Use oils: Essential oils such as lavender stimulate deep, slow sleep, which is essential for feeling rested. Eat! Magnesium-rich foods, such as pumpkin seeds, can induce sleep.
Cool your room
According to Harvard Medical School, the drop in our body temperature when we fall asleep helps to regulate the biological clock.
Therefore, and following the logic of this scientific data, a comfortable, dark room with a temperature of between 15º and 19º C would be ideal for a good rest.
There are many tricks on the Internet to help you fall asleep quickly, but there is one that stands out.
It is called the”4-7-8″ technique and is a super simple exercise that has been disseminated by Dr.
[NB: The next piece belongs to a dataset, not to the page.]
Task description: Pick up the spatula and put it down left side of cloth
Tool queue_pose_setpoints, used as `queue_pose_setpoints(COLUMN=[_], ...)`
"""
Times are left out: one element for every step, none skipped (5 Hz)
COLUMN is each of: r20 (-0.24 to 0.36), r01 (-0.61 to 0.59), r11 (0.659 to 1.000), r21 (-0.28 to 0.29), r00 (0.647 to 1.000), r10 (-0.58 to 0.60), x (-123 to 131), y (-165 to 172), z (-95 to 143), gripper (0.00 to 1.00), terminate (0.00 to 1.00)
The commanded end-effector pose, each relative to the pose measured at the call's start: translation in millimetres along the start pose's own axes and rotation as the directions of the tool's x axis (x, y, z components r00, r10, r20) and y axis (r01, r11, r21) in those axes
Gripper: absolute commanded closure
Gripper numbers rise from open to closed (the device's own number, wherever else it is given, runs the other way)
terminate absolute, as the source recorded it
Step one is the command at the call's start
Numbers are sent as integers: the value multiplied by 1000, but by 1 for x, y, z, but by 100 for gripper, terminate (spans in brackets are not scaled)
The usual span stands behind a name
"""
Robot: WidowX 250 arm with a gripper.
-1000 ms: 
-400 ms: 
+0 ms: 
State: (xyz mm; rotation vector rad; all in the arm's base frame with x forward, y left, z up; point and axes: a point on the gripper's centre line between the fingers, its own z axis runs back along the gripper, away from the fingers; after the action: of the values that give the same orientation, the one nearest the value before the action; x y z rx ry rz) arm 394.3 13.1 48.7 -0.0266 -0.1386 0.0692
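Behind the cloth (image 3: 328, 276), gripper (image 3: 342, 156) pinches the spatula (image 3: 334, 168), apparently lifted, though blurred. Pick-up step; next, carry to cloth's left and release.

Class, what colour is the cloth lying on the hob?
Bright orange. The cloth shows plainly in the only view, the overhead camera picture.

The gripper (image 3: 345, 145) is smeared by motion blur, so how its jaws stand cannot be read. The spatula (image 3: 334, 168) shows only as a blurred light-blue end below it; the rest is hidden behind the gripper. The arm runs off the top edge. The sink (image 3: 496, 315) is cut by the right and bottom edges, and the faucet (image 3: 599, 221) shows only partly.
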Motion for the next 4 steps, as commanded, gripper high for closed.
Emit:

Andrew Weil, a specialist in integrative and holistic medicine, and author of several best sellers of personal growth.
Although the initial theory is that the combination of seconds allows you to receive more oxygen than normal and that makes you relax, what we can be sure of is that when we breathe deeply and calmly our whole body relaxes and we begin to disconnect.
The same creator of the method “4-7-8-8” recommends practicing this trick for a month at a time, as this way we will be able to master it perfectly.
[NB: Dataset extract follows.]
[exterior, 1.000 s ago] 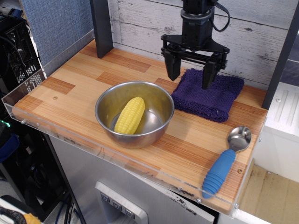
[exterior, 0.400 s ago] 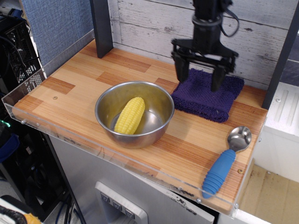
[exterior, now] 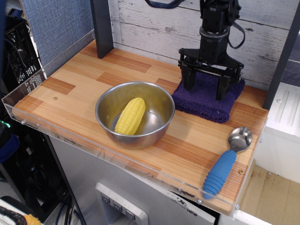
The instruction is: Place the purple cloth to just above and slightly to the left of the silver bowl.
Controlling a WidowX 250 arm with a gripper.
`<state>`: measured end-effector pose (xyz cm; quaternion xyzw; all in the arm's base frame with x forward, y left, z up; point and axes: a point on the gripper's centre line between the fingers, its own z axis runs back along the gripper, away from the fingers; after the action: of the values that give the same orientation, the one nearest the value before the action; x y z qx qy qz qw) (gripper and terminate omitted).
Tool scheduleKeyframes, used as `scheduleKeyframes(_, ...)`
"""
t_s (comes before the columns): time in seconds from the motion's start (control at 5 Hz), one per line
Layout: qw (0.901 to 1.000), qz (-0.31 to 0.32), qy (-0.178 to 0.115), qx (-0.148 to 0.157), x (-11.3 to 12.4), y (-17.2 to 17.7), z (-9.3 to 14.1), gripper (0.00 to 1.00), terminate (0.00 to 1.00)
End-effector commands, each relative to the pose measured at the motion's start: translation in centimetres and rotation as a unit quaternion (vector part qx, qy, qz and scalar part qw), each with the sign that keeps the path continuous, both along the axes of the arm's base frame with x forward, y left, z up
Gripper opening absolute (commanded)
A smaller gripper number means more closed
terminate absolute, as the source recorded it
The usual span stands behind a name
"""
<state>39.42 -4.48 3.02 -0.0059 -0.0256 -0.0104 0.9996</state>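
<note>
The purple cloth (exterior: 206,101) lies folded on the wooden table to the right of the silver bowl (exterior: 135,114), its left edge close to the bowl's rim. A yellow corn cob (exterior: 130,116) lies inside the bowl. My black gripper (exterior: 205,92) is open and comes straight down over the cloth. Its two fingertips (exterior: 186,84) are spread wide and are at or just above the cloth's surface; I cannot tell if they touch it. Nothing is held.
A silver spoon with a blue ribbed handle (exterior: 225,164) lies at the front right. A dark post (exterior: 102,28) stands at the back left and another (exterior: 281,61) at the back right. A clear plastic rim (exterior: 117,161) edges the table's front.
My gripper has moved right and down, from above the cloth's left part to low over its middle. It has stayed open. The cloth, bowl and spoon have not moved.
</note>
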Motion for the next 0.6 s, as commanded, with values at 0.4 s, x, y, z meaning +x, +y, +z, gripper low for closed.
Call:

In addition, it is a relaxation technique that can be applied at any time of the day if we are too stressed or accelerated.
Good habits for better sleep
Always keep to a routine and try to go to sleep at the same time each day.
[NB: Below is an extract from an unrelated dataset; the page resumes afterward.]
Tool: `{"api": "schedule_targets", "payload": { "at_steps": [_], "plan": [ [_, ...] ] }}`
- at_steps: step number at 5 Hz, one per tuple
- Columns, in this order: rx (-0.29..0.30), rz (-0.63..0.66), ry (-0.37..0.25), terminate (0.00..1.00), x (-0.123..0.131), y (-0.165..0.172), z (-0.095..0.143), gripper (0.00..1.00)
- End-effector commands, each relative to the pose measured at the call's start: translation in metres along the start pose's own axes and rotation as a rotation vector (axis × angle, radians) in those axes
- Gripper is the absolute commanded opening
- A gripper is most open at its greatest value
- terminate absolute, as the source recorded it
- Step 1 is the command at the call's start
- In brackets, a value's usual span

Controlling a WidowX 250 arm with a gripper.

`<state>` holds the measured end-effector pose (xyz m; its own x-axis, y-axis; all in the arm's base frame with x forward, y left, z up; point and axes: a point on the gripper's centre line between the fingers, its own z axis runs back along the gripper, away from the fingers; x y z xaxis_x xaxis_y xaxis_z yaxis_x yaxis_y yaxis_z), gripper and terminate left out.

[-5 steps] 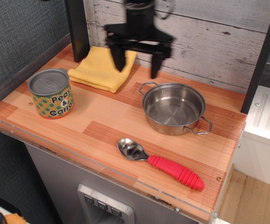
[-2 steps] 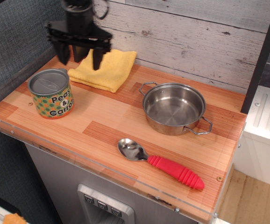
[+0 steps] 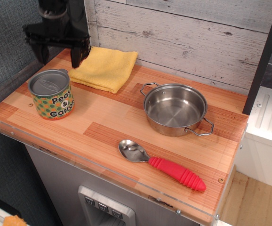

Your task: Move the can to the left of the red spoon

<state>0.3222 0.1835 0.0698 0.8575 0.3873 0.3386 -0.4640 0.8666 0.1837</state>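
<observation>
The can (image 3: 52, 94), a short tin with a grey lid and a dotted "Peas & Carrots" label, stands upright at the left end of the wooden counter. The red spoon (image 3: 162, 165) lies near the front edge, its silver bowl to the left and its ribbed red handle pointing right. My black gripper (image 3: 59, 56) hangs open and empty above and just behind the can, fingers pointing down, not touching it.
A folded yellow cloth (image 3: 104, 68) lies at the back, right of the gripper. A steel two-handled pot (image 3: 175, 109) stands right of centre. A dark post rises behind the gripper. The counter (image 3: 98, 136) has a clear plastic front lip.
My gripper has swung left from above the pot's back edge, past the cloth, to just above and behind the can. The can, spoon, pot and cloth have not moved.
</observation>
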Motion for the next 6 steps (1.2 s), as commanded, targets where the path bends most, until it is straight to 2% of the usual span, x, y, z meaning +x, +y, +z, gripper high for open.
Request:
{"api": "schedule_targets", "payload": {
  "at_steps": [1, 3, 4, 6],
  "plan": [
    [0.012, 0.162, -0.005, 0.0, -0.001, 0.01, 0.006, 1.0],
    [-0.002, 0.434, 0.034, 0.0, -0.012, -0.006, 0.013, 1.0],
    [0.017, 0.483, 0.042, 0.0, -0.021, -0.016, 0.016, 1.0],
    [-0.009, 0.474, 0.057, 0.0, -0.039, -0.044, 0.027, 1.0]
  ]
}}
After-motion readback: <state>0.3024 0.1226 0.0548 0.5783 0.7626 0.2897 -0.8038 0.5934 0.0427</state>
Foods containing tryptophan help you relax: milk, banana, pineapple, eggs, chicken…
After dinner, forget about your cell phone and any screen. The alarm clock, better with batteries.
If you’re having trouble falling asleep, don’t look at the time and don’t wander around in bed. Read for a while, for example.
Try to keep your room warm.
Don’t take off your sleeping socks.
A study published in Nature by Swiss researchers argues that warm hands and feet are the best predictors of fast sleep.
In the experiment, the participants slept with a hot water bottle on their feet, which caused the blood vessels on the surface of the skin to dilate.
This causes an increase in the temperature of the extremities, but a decrease in the trunk and main organs, thus stimulating the production of melatonin.
Wash your face with very cold water
If you are very anxious for any reason, dipping your face in ice water for 30 seconds will activate the mammalian immersion reflex.
Cold water contact with the face causes an immediate drop in heart rate and blood pressure.
This particular reflection of aquatic mammals, but also present in waterfowl and other mammals, including humans, allows us to stay longer underwater, optimizing oxygen consumption.
As we have already said, the decrease in heart rate predisposes our body to sleep.
And finally, a little romance. Well, this advice really has nothing to do with a romantic dinner, but if you have a partner he or she will surely appreciate this gesture on your part. The less exposure to artificial light before sleeping, the better.
It’s as simple as that. Some parents ask me if the iPad or the consoles are bad for the kids and I always tell them the same thing: in short, no, but before going to sleep out little screens.
Numerous Harvard Health publications show that this type of light suppresses the production of melatonin, especially from LED displays and lamps.